Escaping the forward slash, according to the JSON spec, is optional. From the EMCA-404 (http://www.ecma-international.org/publications/files/ECMA-ST/ECMA-404.pdf) (the specification referenced to from http://www.json.org) Section 9, "All characters may be placed within the quotation marks except for the characters that must be escaped: quotation mark (U+0022), reverse solidus (U+005C), and the control characters U+0000 to U+001F." The forward slash (called here the solidus) is U+002F, outside the range of the control characters, and thus exempt for this list of must escape characters. Further evidence is found further down the section, where the spec provides an example using the forward slash.

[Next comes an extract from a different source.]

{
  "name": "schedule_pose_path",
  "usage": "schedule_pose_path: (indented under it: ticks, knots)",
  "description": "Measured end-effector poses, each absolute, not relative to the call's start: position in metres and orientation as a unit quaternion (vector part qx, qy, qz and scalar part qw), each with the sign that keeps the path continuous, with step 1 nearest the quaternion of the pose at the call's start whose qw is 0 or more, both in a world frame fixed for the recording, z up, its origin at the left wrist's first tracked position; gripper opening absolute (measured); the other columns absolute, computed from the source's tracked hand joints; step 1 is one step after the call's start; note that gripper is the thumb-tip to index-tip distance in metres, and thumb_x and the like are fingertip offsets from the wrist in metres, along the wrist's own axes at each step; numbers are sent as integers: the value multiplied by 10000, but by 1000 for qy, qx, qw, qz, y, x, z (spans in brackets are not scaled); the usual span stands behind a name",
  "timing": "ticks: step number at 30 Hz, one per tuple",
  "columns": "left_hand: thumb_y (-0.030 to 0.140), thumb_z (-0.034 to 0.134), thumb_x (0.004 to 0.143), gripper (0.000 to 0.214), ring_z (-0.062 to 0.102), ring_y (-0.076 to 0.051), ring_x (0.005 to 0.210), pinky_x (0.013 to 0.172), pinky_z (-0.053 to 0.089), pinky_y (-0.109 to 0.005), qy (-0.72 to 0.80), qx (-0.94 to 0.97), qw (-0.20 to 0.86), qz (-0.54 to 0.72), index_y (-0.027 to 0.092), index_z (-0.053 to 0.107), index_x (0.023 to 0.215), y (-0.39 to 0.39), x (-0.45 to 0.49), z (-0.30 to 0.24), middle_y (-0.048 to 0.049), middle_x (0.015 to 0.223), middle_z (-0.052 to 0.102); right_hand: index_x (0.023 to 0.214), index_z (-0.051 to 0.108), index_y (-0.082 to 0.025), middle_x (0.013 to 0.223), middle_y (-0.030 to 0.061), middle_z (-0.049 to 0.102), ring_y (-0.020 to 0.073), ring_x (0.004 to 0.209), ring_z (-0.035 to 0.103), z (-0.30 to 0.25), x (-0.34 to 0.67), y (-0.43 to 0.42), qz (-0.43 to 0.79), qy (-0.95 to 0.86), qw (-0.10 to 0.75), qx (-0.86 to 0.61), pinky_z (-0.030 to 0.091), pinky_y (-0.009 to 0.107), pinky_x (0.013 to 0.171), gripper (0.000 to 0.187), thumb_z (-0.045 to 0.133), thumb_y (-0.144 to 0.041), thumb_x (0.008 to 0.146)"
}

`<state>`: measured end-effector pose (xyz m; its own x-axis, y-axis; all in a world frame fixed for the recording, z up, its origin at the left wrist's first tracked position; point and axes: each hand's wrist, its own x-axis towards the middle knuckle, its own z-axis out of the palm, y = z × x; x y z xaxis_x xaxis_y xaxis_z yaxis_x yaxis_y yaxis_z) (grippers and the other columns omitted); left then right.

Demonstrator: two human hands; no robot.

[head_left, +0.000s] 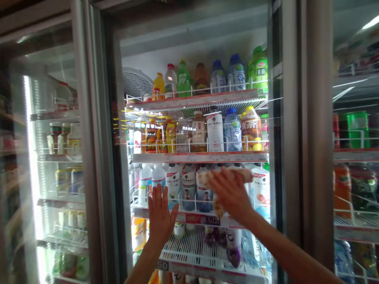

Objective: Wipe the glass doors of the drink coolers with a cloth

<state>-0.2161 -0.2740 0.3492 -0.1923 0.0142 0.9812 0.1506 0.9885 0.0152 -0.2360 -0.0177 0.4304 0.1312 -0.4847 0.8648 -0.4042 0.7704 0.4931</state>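
Observation:
My right hand (231,193) presses a crumpled tan cloth (227,176) flat, with its fingers folded over the fabric and a fold hanging below the palm. The cloth lies in front of a row of white-labelled plastic bottles (188,187) in a drinks fridge. My left hand (160,215) is raised with its fingers spread, holds nothing, and sits just above the red-labelled shelf edge (189,217). A glass door may lie between my hands and the bottles, but I cannot tell.
Bottled drinks fill the wire-railed shelves (199,152) above and below my hands. Metal door frames (315,118) stand at the right and left (96,118). Neighbouring fridge sections with more drinks (355,189) are at both sides.

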Motion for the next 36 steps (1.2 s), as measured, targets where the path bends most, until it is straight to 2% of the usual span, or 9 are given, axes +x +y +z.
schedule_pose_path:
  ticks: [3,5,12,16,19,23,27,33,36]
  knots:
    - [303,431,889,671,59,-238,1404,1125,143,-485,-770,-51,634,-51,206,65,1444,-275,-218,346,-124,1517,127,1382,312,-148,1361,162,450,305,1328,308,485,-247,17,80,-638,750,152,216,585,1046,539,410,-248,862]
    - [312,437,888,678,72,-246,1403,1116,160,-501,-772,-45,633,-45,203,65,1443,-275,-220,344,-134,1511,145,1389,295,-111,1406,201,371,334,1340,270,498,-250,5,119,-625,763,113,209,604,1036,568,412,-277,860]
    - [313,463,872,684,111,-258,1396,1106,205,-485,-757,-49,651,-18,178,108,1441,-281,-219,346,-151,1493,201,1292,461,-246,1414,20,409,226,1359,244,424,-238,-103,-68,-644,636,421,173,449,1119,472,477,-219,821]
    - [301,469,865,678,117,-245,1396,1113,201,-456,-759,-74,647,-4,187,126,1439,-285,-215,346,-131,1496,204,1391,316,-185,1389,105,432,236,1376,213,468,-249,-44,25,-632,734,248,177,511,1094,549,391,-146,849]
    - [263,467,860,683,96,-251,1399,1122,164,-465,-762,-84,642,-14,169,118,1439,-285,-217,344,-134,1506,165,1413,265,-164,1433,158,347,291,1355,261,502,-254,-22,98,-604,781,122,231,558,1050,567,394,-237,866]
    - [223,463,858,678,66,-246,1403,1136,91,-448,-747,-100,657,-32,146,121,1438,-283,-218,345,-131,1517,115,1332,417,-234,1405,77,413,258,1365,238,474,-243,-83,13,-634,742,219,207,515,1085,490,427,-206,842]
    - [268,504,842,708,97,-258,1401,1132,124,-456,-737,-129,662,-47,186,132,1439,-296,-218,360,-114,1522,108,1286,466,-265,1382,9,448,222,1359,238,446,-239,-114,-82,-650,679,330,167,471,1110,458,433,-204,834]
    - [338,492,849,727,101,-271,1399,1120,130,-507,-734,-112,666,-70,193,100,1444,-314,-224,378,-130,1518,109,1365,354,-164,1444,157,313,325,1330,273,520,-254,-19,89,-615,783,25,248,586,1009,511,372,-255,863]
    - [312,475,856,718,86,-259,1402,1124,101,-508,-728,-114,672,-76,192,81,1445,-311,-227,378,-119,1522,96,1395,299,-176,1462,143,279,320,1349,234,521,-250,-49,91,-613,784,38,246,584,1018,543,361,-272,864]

The fourth case is clearly the forward slash without the escape.
The above point is further corroborated by IETF's RFC 4627 (http://www.ietf.org/rfc/rfc4627.txt), specifying The application/json Media Type for JavaScript Object Notation (JSON). It uses the same definition for defining which characters must be escaped. It also provides a grammar for constructing JSON strings, which contains the rule "unescaped = %x20-21 / %x23-5B / %x5D-10FFFF", which includes the forward slash (%x2F).
The purpose for allowing the escaping of the forward slash at all is so that JSON can be embedded within HTML's JavaScript tags without having to alter it (see the answer to this question on StackOverflow http://stackoverflow.com/questions/1580647/json-why-are-forward-slashes-escaped/1580664#1580664). This is a specific use case. Systems writing JSON within this use case should support and use the escaping, but other systems need not alter the strings to conform to this added requirement from this limited environment.
Conclusion: Always escaping the forward slash to support the limited case of if this JSON would ever appear within an HTML document's script tags creates undesired consequences. It adds an unnecessary character to the data, increasing its data storage footprint (which is easily exacerbated over many events of similar structure). It prevents intuitive searching over stored JSON log events from common character sequences (Unix file paths, HTML content types, etc.). It is better that this escaping be optional, so that can be turned on if the JSON will/may end up within an HTML document as created or off if it will not be to save space and to be consistent in escaping with other languages such as C.
liblognorm: json-c does provide an option to not escape the forward slash. The flag JSON_C_TO_STRING_NOSLASHESCAPE has to be added to the flags parameter passed to the json_object_to_json_string_ext() function call. liblognorm does not use this function (it uses the wrapper json_object_to_json_string() function, which defaults to not setting the JSON_C_TO_STRING_NOSLASHESCAPE flag), thus forcing all forward slashes to be escaped all of the time. This option should be exposed to users of lognormalizer. According to the blog post http://blog.gerhards.net/2015/12/rsyslog-and-liblognorm-will-switch-to.html, libfastjson will replace json-c as the underlying library. libfastjson removes this option entirely. It would be good if that library forwarded the option as well, or defaults with escaping off.